For those who are really sensitive to wine, Bernstein recommends organic wines, which are, according to USDA guidelines, "a wine made from organically grown grapes without any added sulfites." They are also free of other chemicals that are introduced during the fermentation process and could serve as a great alternative to more processed red wines.
"With regard to processed foods, there's everything bad about them and nothing good," Barnard says. They're high in cholesterol and high in fat -- and in December 2007, researchers at the National Cancer Institute reported that a high consumption of processed meats could put you at an increased risk for a variety of cancers.

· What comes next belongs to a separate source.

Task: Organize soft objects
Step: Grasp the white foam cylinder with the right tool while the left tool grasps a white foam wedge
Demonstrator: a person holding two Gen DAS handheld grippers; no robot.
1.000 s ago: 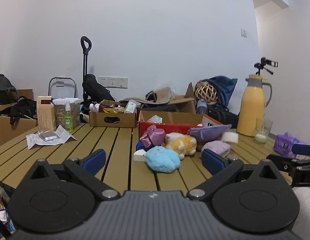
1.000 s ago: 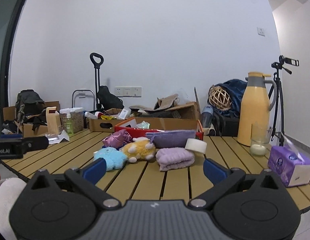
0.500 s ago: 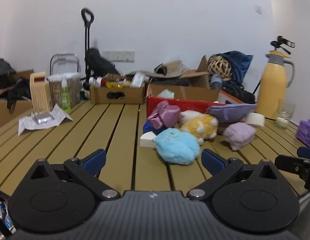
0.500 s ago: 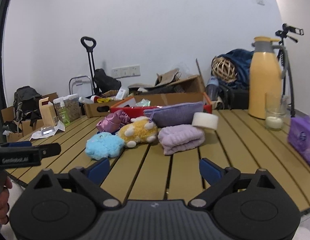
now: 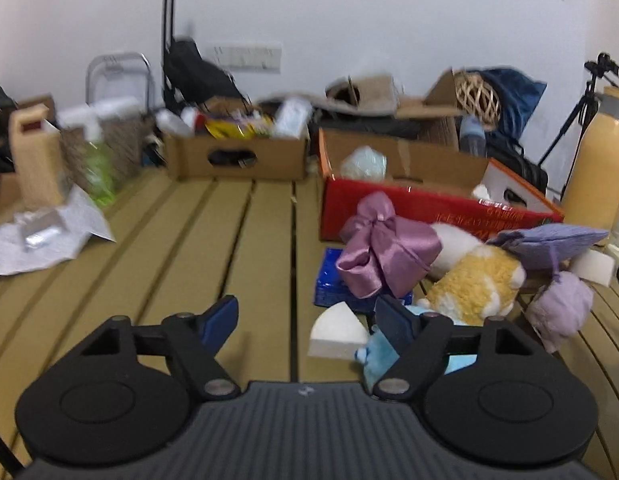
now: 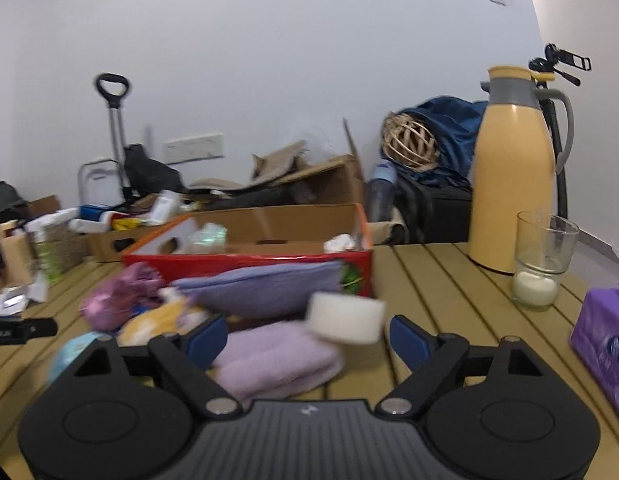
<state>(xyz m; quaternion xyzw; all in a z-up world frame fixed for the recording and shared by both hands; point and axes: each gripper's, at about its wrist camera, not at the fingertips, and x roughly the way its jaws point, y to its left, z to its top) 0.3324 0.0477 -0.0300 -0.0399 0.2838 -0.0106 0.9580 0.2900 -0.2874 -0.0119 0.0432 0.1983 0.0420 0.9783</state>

And if that's not enough to keep you away from a ballgame frank, Barnard says they could increase your arthritic pain as well.
Processed meats such as lunch meat, hot dogs and sausages contain chemicals such as nitrites that are associated with increased inflammation and chronic disease. This is partially due to the unhealthy fats used in preparing and processing these foods, especially the trans fats and saturated fats.

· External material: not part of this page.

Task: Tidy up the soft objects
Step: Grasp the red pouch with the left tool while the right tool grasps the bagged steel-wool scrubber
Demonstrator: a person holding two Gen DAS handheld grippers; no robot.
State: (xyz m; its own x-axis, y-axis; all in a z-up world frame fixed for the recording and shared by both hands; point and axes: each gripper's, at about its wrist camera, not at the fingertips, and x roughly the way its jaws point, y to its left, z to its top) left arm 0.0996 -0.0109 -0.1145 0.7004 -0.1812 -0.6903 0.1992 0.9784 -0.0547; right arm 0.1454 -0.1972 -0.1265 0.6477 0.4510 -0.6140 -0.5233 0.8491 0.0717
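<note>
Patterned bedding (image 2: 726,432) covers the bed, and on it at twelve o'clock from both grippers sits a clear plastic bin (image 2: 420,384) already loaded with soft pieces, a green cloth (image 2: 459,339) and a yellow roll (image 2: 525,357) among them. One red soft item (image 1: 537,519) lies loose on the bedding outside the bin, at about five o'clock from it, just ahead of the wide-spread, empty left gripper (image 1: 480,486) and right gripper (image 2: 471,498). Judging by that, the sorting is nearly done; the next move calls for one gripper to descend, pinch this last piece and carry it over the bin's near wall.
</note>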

The average hot dog (plus the roll) has 315 calories, 52 percent of which comes from fat, including 7 grams of saturated fat. Barnard says it's these saturated fats that can cause you pain, since they can lead to swelling of the joints.
"The saturated fats tend to be pro-inflammatory, whereas the unsaturated fats tend not to be," says Barnard.
He suggests substituting your traditional hot dog for a veggie or soy one.
"If you go to the meat counter at your grocery store, sitting right next to the hot dog you can find a veggie hot dog, and right next to the hamburgers, you can find veggie burgers," he says.
A vegetarian hot dog has just 56 calories and no saturated fat, and a vegetarian burger has only 70 calories, a half gram of fat and no saturated fat.
Barnard does admit that "They're not culinary art, but they're much better than what you're replacing."
Although Barnard agues that "everything we've been talking about so far qualifies as junk food," potato chips are one of the most common and ubiquitous junk foods out there.
Besides being loaded with saturated fat -- the average 1-ounce serving has a whopping 155 calories, 16 percent of which comes from saturated fat -- the potatoes from which they come are also part of the nightshade family. According to Warfield, consuming members of this family of plants has been associated in the past with increased inflammation and arthritic pain.
Barnard also believes that certain proteins in potatoes may just trigger a bad reaction in some people, quite similar to an allergic reaction. This reaction could cause painful migraines or arthritic flare-ups.
He suggests substituting sweet potatoes or yams for the white potatoes or potato chips. Although a 1-ounce serving of sweet potato chips carries about the same amount of calories as a regular potato chip, they only contain 5 percent saturated fat, which could help decrease arthritic inflammation.
However, since both chips contain about the same amount of calories and fat, just substituting a sweet potato for a white potato will not address the biggest problem with eating them -- weight gain. And Warfield says that in her experience, weight has the largest bearing on arthritis pain. So it might be better to just pass on the potato chips altogether.